Alec lay back in his bed and tried to read a book, but he realised after a few minutes that he was quite hungry. He put on a dressing gown and went downstairs…and heard Dad’s raised voice, and another voice, a woman.
It was Sharon, in the kitchen.
“She needs help,” Sharon said. “Amy needs to be put away. Not permenantly, Rory, she can still have a life, she needs help.”
“I didn’t invite you in,” Dad said angrily. “You need to leave.”
“I’ve tried everything,” Sharon said. “I thought I’d have one last crack at you. Amelia’s deluded. She believes in impossible things. What sort of life are Alec and John going to have if she teaches them there’s…there’s monsters under the bed?”
“Those impossible things,” Dad snapped, “you’ve seen them! You were at the wedding, Sharon. You let the Doctor right into your mind! How can you be doing this?”
“It was just tricks,” Sharon said. “He was an actor, it was done with mirrors and special effects. And I’m not going to sit by and watch two innocent kids get caught up in their mother’s delusions.”
“Leave,” said Dad.
“Rory,” Aunt Sharon said, “can’t you see, you’ll hurt them.”
“You’re the one doing that,” Dad said. His mouth was set in a hard line and his fists were clenched. Alec had never, ever seen him that angry. “Sharon. Listen. This is a loving family- you’ve never had one, maybe you don’t get it. Me and Amy love our kids more than anything. We’d happily fight and die for them. Understand?”

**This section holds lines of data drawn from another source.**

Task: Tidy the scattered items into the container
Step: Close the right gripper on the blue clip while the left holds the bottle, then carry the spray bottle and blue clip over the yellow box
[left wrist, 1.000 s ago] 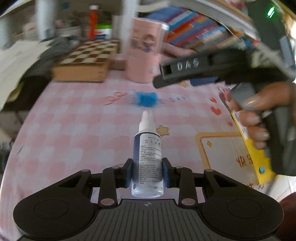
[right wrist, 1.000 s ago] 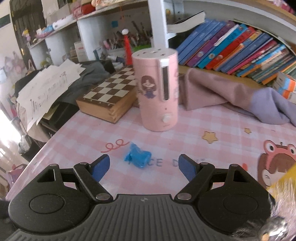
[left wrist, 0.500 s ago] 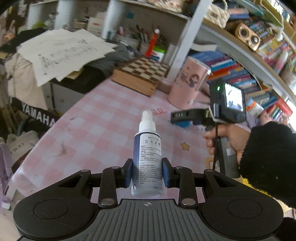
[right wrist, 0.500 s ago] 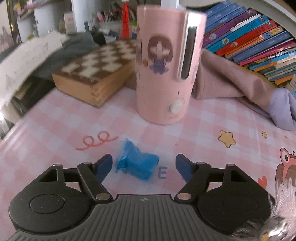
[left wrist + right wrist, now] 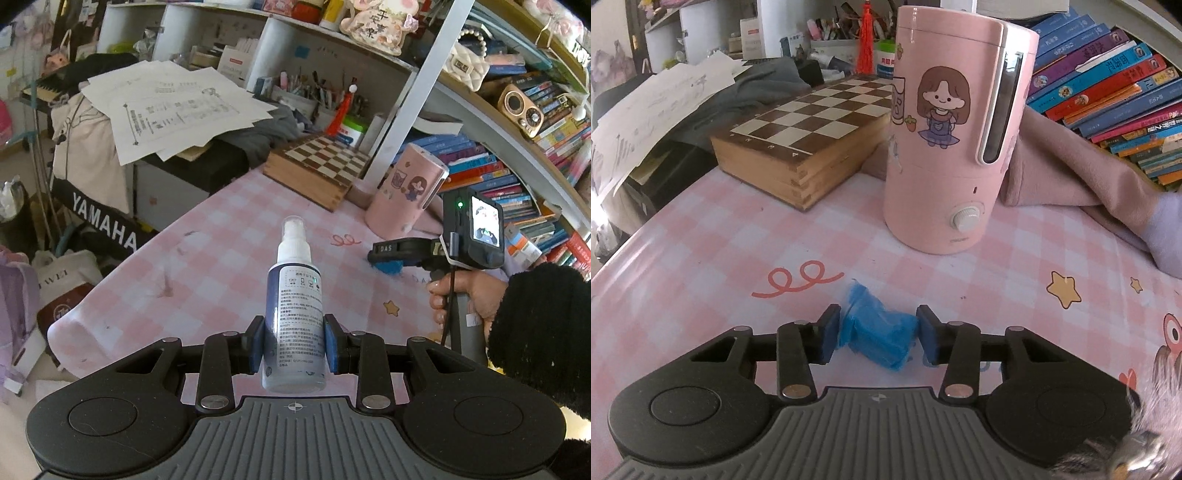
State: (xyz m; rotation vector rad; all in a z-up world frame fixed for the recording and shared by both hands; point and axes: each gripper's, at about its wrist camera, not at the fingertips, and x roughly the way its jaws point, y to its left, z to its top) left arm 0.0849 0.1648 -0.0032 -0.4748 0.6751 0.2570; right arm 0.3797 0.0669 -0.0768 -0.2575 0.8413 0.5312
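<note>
Desk: pink checked cover.
Pink humidifier: upright beside chessboard box.
Left tool: closed on spray bottle, held clear above desk.
Right tool: narrowed around blue plastic roll; pads at its ends, roll lying on desk.

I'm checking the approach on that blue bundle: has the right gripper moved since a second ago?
Yes. The right gripper has advanced toward the pink canister, which looms larger, and its pads now flank the blue bundle that earlier lay ahead.
</note>
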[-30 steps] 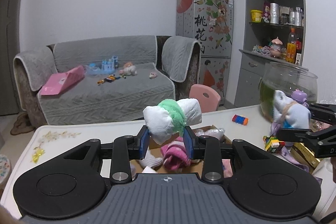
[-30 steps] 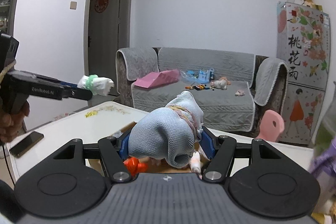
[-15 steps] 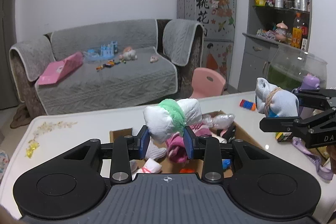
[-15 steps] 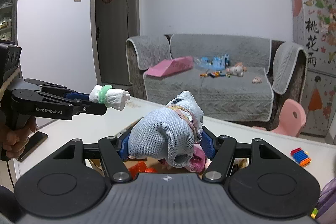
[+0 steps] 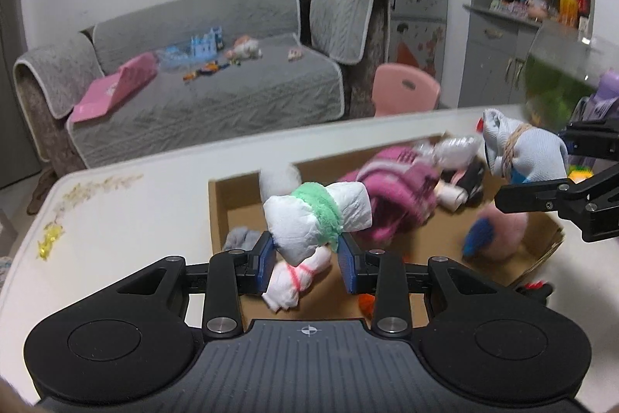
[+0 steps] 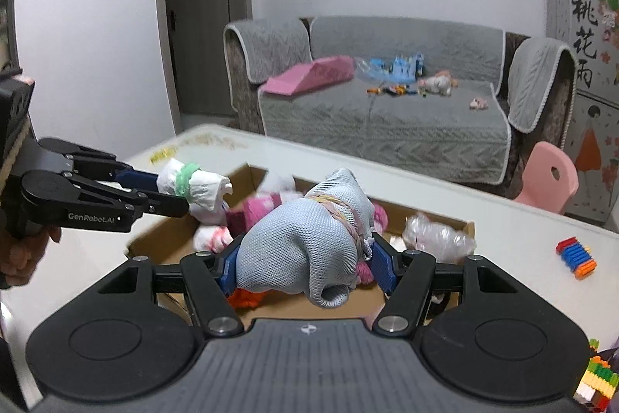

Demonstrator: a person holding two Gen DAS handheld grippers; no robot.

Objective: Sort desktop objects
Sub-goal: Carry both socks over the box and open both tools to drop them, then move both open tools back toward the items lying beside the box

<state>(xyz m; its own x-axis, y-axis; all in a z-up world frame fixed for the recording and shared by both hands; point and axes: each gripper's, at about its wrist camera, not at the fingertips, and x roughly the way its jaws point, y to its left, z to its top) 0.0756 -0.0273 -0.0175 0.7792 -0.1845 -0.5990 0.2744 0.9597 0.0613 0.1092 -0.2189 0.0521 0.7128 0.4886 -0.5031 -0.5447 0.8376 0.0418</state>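
Left wrist view: both tongs have sunk over the cardboard box (image 5: 220,204), left tongs (image 5: 305,258) clamping the green-banded white sock bundle (image 5: 317,215), right tongs (image 6: 305,264) gripping the grey-blue sock bundle (image 6: 301,250), ready for release.

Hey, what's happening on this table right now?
A person is sorting rolled socks with a handheld gripper in each hand. The left gripper is clamped on a white bundle with a green band; the right gripper grips a grey-blue bundle. Both hang over an open cardboard box already holding pink and white bundles, ready to drop in.
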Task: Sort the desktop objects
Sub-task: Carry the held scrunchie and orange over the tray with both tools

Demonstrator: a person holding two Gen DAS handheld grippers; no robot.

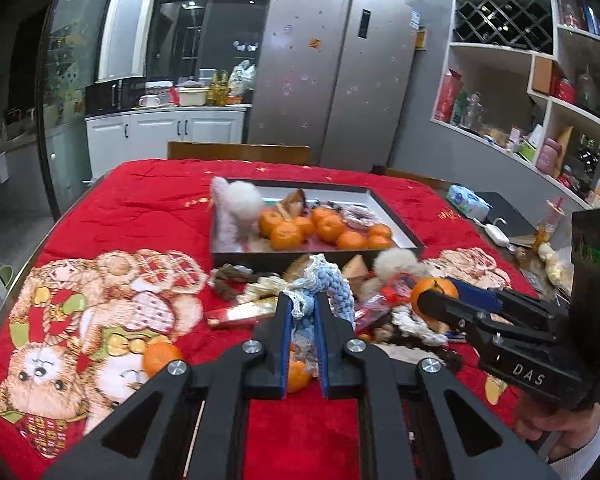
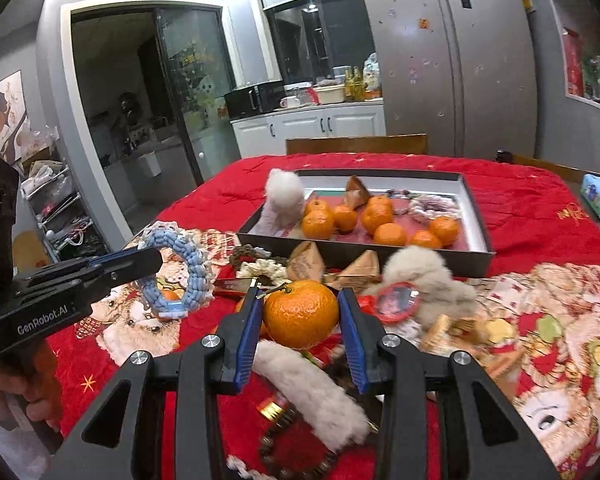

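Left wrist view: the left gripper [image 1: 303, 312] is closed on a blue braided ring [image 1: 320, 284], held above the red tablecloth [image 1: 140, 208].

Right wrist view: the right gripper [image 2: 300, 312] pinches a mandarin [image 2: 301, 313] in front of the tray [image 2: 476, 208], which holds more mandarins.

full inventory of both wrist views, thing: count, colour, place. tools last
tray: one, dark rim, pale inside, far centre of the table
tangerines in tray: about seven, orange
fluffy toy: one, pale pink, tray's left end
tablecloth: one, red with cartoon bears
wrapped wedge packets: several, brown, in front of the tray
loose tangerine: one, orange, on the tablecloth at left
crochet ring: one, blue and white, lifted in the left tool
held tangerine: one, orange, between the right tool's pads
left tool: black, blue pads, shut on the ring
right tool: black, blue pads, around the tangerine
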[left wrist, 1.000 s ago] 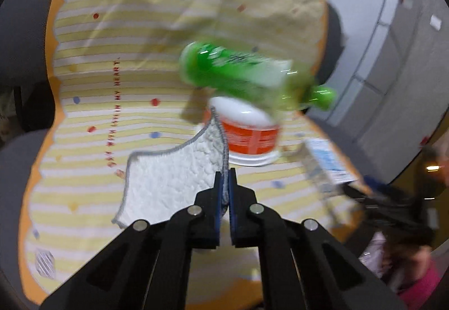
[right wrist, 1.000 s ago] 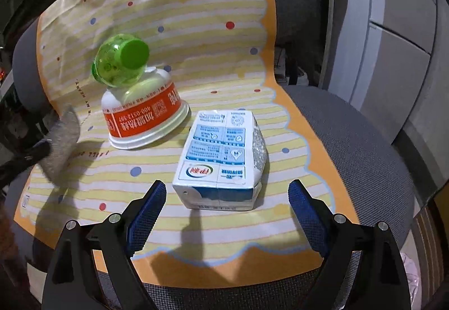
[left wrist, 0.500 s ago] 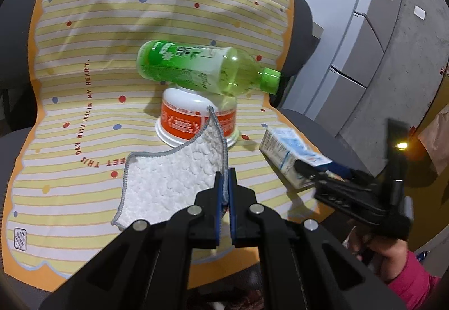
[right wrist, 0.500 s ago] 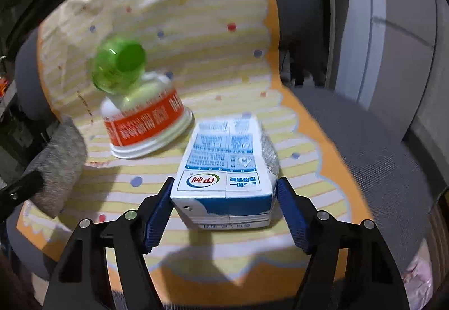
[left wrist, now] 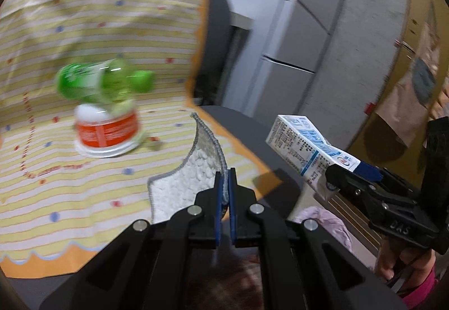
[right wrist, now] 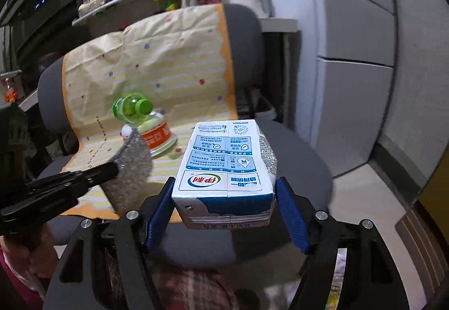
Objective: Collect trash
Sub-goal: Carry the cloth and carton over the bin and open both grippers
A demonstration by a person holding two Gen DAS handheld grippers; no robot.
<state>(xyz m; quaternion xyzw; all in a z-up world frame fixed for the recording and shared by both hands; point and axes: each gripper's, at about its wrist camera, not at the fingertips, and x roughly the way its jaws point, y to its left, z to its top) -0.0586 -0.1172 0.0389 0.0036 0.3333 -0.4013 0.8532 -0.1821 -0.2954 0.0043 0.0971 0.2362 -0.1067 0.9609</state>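
Gripping a blue-and-white rectangular milk carton [right wrist: 224, 169] between the blue pads of the right gripper [right wrist: 224, 214], jaws set wide and pressing on both side walls of the carton, having closed onto it within the last second. Holding that carton in the air, clear of the grey fabric office chair [right wrist: 303, 169] and out past the front edge of the yellow-striped, dotted paper sheet with an orange scalloped border [right wrist: 179, 57] that is draping over the chair's back and seat. Showing again in the left wrist view as the same carton [left wrist: 306, 144] tilting upward from the black arms of the right gripper [left wrist: 348, 169], to the right of the chair seat. Pinching the grey-hemmed edge of a white quilted cloth [left wrist: 190, 183] in the left gripper [left wrist: 225, 183], jaws fully together on the fabric, the cloth hanging partly over the sheet near the seat's front. Leaving a green plastic bottle with a green cap [right wrist: 132, 110] lying on its side on top of an upturned white tub with an orange label [right wrist: 157, 139], both resting on the sheet well behind the carton, and blurring in the left wrist view. Catching a hand in a pink sleeve [left wrist: 401, 270] under the right gripper's body.
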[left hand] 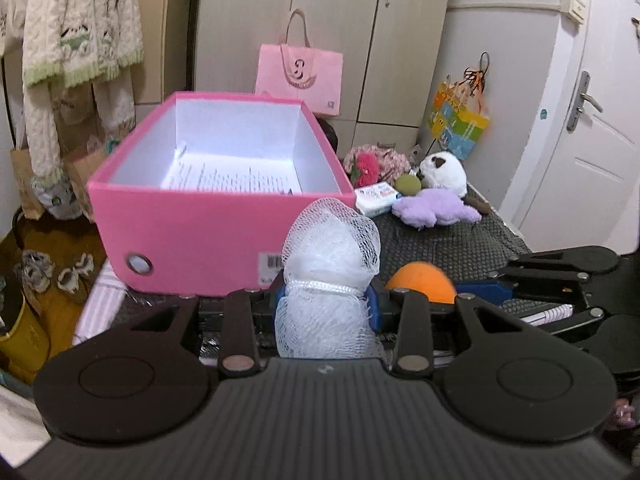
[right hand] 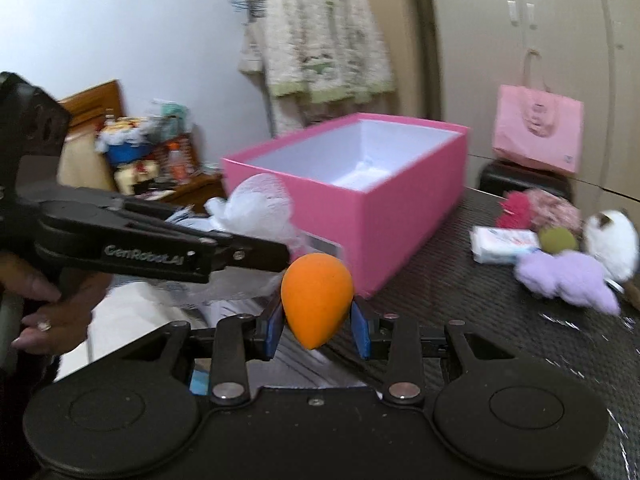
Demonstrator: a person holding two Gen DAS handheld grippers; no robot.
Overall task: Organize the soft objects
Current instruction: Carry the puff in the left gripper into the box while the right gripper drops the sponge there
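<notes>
White netting, a bunched mesh puff, sits pinched in our left tool; our right tool is clamped narrowly on an orange egg-shaped foam sponge. Both hang just short of the open pink cardboard box on the bench. We judge the tools could collide, or the sponge squirt free and miss.

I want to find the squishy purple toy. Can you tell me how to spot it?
Find the big pink box on the dark table. To its right lies a small pile of soft things, and the purple plush lies at its front, below the white plush. It is the only lilac, fuzzy one.
</notes>
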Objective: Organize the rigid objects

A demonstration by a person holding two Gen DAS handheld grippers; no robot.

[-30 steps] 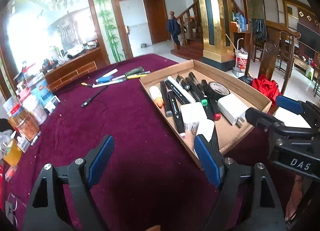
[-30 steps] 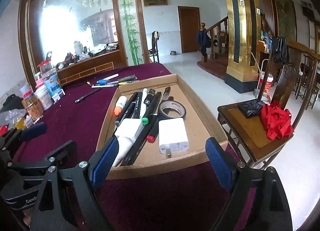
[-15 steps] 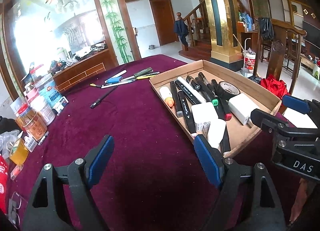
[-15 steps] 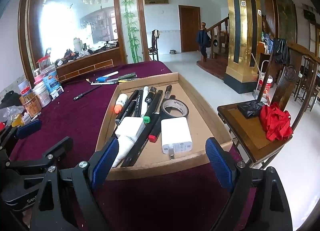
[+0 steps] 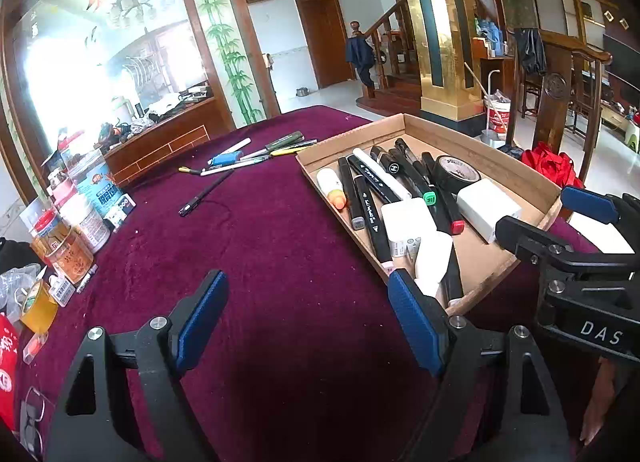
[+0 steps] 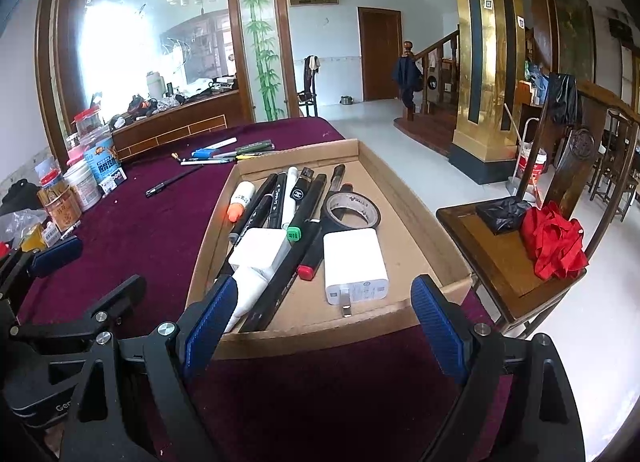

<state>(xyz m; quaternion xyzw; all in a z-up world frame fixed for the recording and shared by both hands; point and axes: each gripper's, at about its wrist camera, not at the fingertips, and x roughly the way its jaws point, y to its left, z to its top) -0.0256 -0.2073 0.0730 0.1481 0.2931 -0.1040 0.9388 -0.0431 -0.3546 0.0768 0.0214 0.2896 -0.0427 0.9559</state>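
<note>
Jars (image 5: 76, 222) and tubs crowd the far left edge of the maroon velvet surface (image 5: 260, 262), partly cut off by the frame. The left hand-held gripper (image 5: 308, 318) hangs over bare cloth, jaws spread wide, empty. Loose pens (image 5: 256, 152) lie further back. Right of them, a shallow cardboard tray (image 6: 404, 198) holds markers (image 6: 276, 202), a glue stick (image 6: 240, 200), a tape roll (image 6: 352, 208) and two white chargers (image 6: 354, 266). The right hand-held gripper (image 6: 320, 322) hovers at the tray's near rim, jaws wide apart, empty; its left finger hides a white tube's end.
</note>
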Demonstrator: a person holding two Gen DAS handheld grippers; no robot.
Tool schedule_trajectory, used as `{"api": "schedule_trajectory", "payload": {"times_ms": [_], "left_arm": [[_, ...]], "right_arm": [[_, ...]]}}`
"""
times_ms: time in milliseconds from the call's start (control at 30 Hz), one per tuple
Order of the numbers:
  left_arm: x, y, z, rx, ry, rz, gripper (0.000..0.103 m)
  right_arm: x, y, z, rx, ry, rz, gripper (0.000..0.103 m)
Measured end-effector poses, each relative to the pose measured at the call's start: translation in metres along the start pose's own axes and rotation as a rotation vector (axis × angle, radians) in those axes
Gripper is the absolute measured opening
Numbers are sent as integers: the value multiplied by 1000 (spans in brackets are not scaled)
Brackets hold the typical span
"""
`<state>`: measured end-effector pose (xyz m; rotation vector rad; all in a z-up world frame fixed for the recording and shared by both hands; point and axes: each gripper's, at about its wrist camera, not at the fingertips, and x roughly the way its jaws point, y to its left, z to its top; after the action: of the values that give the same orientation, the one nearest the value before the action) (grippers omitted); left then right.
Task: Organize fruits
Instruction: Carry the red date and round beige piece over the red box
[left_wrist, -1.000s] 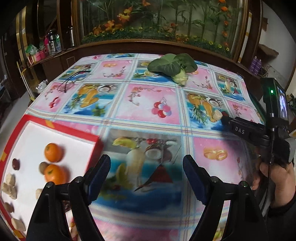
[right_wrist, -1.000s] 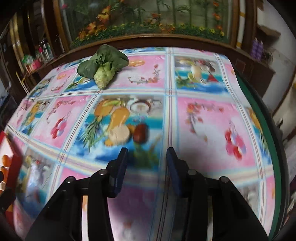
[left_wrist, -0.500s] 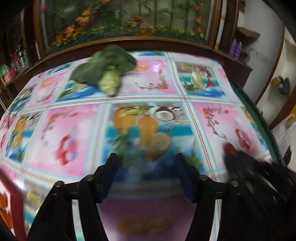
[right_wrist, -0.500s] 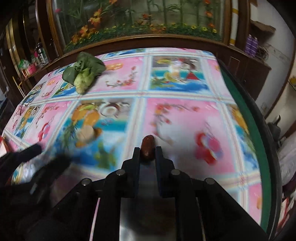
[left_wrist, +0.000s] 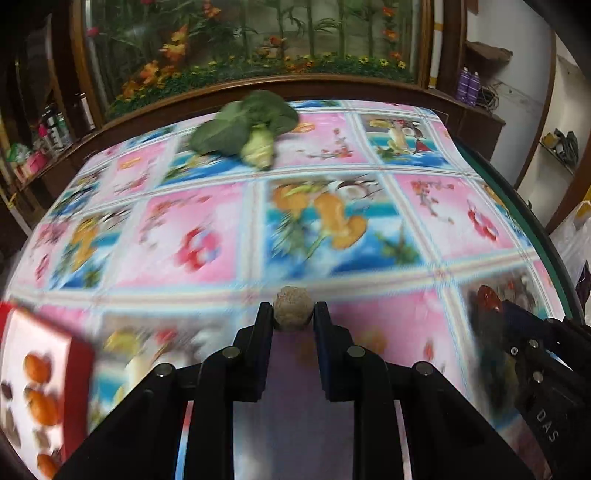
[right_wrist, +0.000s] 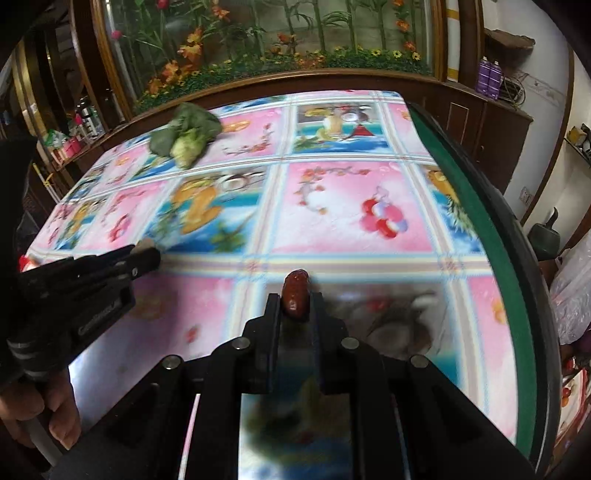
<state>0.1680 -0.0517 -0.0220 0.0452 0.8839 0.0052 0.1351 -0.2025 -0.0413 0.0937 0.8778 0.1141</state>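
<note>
gripping a pale, rough round fruit (left_wrist: 291, 305) at my left gripper's (left_wrist: 292, 314) tips — its jaws have just closed on it — i hold it above the tablecloth (left_wrist: 207, 236). my right gripper (right_wrist: 295, 308) is clamped on a red date (right_wrist: 294, 298). oranges sit in the tray (left_wrist: 79, 365) at left.

Black fingers (left_wrist: 264, 332), silver pivot screws
</note>
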Motion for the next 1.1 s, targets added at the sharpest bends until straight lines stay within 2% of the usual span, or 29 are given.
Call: {"api": "schedule_trajectory", "payload": {"times_ms": [367,633,867,1100], "left_arm": [[-62,31,-57,-40,-9,-4,21],[-99,48,-93,-75,-44,-24,21],[-112,59,-114,-91,-60,-30,21],[-120,72,-122,-106,-76,-36,21]], "right_arm": [[-56,55,-55,3,-38,47,17],[-99,84,-85,-20,-82,45,17],[-113,99,-106,-8,-102,56,17],[-113,117,-115,-28,-97,72,17]]}}
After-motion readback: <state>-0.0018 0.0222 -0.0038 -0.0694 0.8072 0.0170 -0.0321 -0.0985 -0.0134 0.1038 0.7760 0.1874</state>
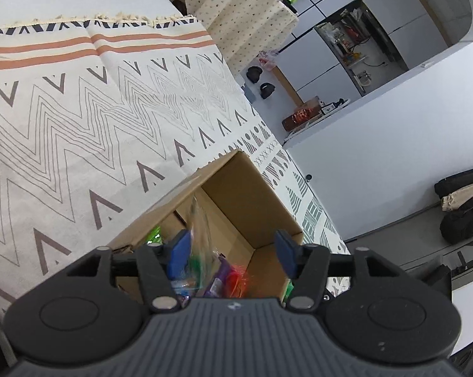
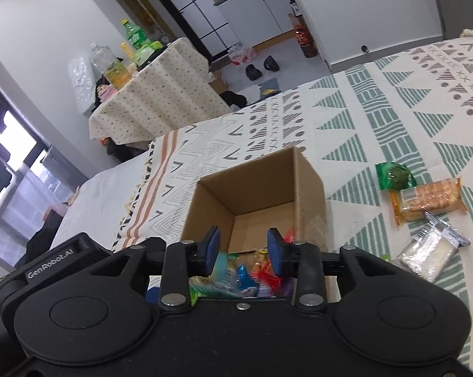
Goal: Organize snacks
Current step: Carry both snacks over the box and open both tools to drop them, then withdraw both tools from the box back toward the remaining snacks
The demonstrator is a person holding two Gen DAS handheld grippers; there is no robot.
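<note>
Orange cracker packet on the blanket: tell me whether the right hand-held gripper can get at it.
Probably yes. The orange cracker packet lies uncovered right of the cardboard box, and the right hand-held gripper is open and empty.

The left gripper (image 1: 233, 253) points down and forward, and its two blue pads (image 1: 179, 251) stand wide apart with nothing held between them. The right gripper (image 2: 243, 253) also tips down and forward. Its blue pads (image 2: 274, 251) have a gap between them too, a bit smaller, and they hold nothing
</note>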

“I understand,” Sharon said. She was wearing an expression of kindly, patronizing sympathy and Alec suddenly realised, with horror, that he hated her. He had never hated before and it was a terrible feeling: the only thing he could compare it to was when he was playing a video game, and it was a really difficult bit where you fought a fire-breathing monster and he tried over and over again and finally gave up and threw the controls against the wall in a sudden burst of rage and broke them, and Dad shouted at him. He had felt terrible, and now it was much worse.
“If you change your mind you know where I am.” Sharon said.
She let herself out. Dad sat at the kitchen table, put his head in his hands for a couple of seconds, and then looked up and saw Alec.
“Oh. Alec!” He stood up and ran to him. “I’m sorry you had to see that.”
Alec just nodded. It was only just beginning to really get to him, that he might be taken away. That he might have to leave Mum and Dad, maybe Johnny too, leave his bedroom and his X-Box and his laptop and his art set with the fifty different colours (he was thinking of tiny and irrelevent things now, but somehow they still seemed to matter), leave his whole life.
He started to cry.
“Hey, hey…” Dad said. He held him tightly. “Alec, she’s not going to succeed. I promise. You’re staying with us.”
“Uh-huh,” said Alec, still crying and feeling like a little kid.
“I promise,” Dad said again, and Alec chose to believe him. He let go and swiped his face with his sleeve.
“I think I’ll have something to eat…”
“You do that,” Dad said. “I’ll make you your favourite. Beans on toast.”
*
One week later and Mum and Dad were both sat at the breakfast table when Alec and Johnny came downstairs, something that rarely happened as both had jobs, and everything was silent as the children took their places.
“Sharon is sending a social worker in,” Dad said. “Things have been talked over, we’re under observation now, but that’s it.”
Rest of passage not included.